Magico S1


This speaker looks very interesting and reasonably priced for a Magico. Anyone heard it and willing to offer thoughts, opinions?
rja

Showing 2 responses by almarg

Regarding amplifier sensitivity, I see that the S1 has a nominal impedance of 4 ohms, and presumably its impedance goes lower than that at some frequencies. Unless the variation of its impedance as a function of frequency is particularly small, the sonic presentation of a speaker having low impedance will vary considerably more depending on what amplifier is driving it than it would if the speaker had a higher impedance. Especially if one of the amps being tried is solid state (presumably having near zero output impedance), and the other is a tube model (which can be presumed to have significant output impedance)

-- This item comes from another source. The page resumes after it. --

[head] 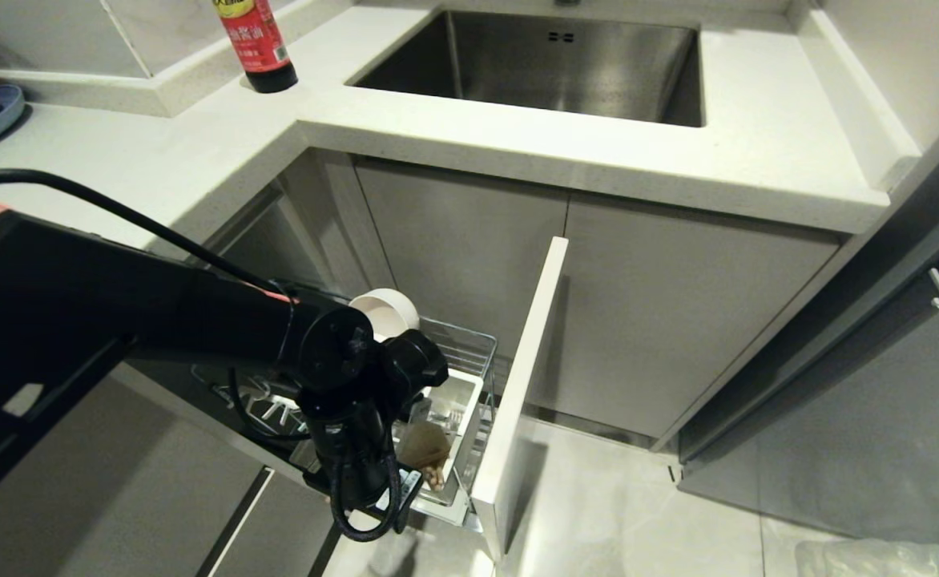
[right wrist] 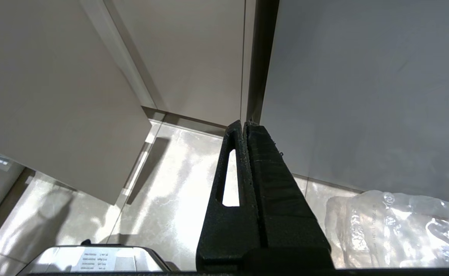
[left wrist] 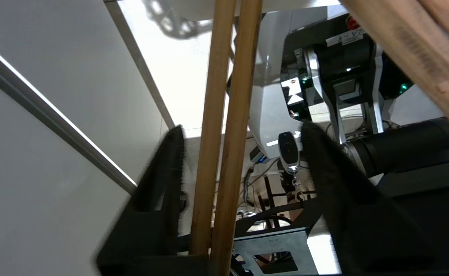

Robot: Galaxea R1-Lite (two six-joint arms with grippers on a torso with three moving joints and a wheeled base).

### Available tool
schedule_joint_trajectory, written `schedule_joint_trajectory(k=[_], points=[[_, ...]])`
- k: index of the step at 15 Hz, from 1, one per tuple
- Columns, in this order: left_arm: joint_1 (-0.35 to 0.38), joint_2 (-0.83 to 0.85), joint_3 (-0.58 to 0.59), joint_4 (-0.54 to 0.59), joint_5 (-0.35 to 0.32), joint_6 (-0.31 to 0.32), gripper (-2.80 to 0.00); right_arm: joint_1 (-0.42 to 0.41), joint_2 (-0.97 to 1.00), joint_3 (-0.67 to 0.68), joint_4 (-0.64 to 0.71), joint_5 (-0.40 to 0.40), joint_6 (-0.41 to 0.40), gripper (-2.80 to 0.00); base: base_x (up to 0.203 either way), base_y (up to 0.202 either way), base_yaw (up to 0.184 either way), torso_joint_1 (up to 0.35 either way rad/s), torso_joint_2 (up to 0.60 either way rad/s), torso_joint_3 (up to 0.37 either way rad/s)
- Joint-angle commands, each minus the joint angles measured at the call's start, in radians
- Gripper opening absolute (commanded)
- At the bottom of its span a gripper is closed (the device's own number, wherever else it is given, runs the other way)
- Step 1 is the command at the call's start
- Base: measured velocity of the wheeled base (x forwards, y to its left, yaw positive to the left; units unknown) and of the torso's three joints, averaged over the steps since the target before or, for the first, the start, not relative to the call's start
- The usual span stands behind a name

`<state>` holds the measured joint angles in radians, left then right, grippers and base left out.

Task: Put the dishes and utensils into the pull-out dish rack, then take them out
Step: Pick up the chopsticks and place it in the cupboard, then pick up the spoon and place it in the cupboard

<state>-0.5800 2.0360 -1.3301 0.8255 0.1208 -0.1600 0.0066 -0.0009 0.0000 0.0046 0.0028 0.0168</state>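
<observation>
Chopsticks [left wrist: 224,126] between parted fingers [left wrist: 163,184] — rack [head: 469,353] mostly arm-hidden.

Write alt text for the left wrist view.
Two wooden chopsticks stand side by side between the open fingers of the left end effector, touching neither finger. Behind them are pale cabinet panels and the robot's own base.
</observation>
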Motion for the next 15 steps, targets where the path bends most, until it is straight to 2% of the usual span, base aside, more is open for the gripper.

That doesn't say anything either good or bad about the sonic quality, transparency, and musical resolution the speaker can provide when used with the right amplifier. It's just a consequence of impedance interactions, and perhaps also the current capability of the amplifier, and it just means that amplifier selection becomes more critical.

Regards,
-- Al
Along with the amp I would imagine speaker cable selection would be critical as well?
Yes, that's true, Rja. Speaker cable effects will tend to increase as speaker impedance goes down. Atmasphere among others has made that point in some past threads.

Since it seems that speaker cable effects can't be entirely explained or predicted technically, at least in a manner that stands up when analyzed quantitatively, it's hard to give a complete explanation for that, however.

But among other factors that may be involved, resistance and inductance (or more precisely inductive reactance, the inductive form of impedance) assume greater significance in relation to speaker impedance as speaker impedance becomes lower. Which increases the consequences they may have as a result of the voltage divider effect.

Likewise for the rise in resistance that occurs at high frequencies as a result of skin effect, although whether that may be audibly significant under most reasonable circumstances is debatable. Also, although again its audible significance is debatable, lower speaker impedance is likely to worsen the mismatch between speaker impedance and the "characteristic impedance" of the cable, which will to some small degree affect inductive and capacitive energy storage in the cable, and waveform reflections and RFI pickup that may enter the feedback loop of the amplifier, if it has one.

There are probably other effects that are involved as well, but those are a few possibilities that come to mind.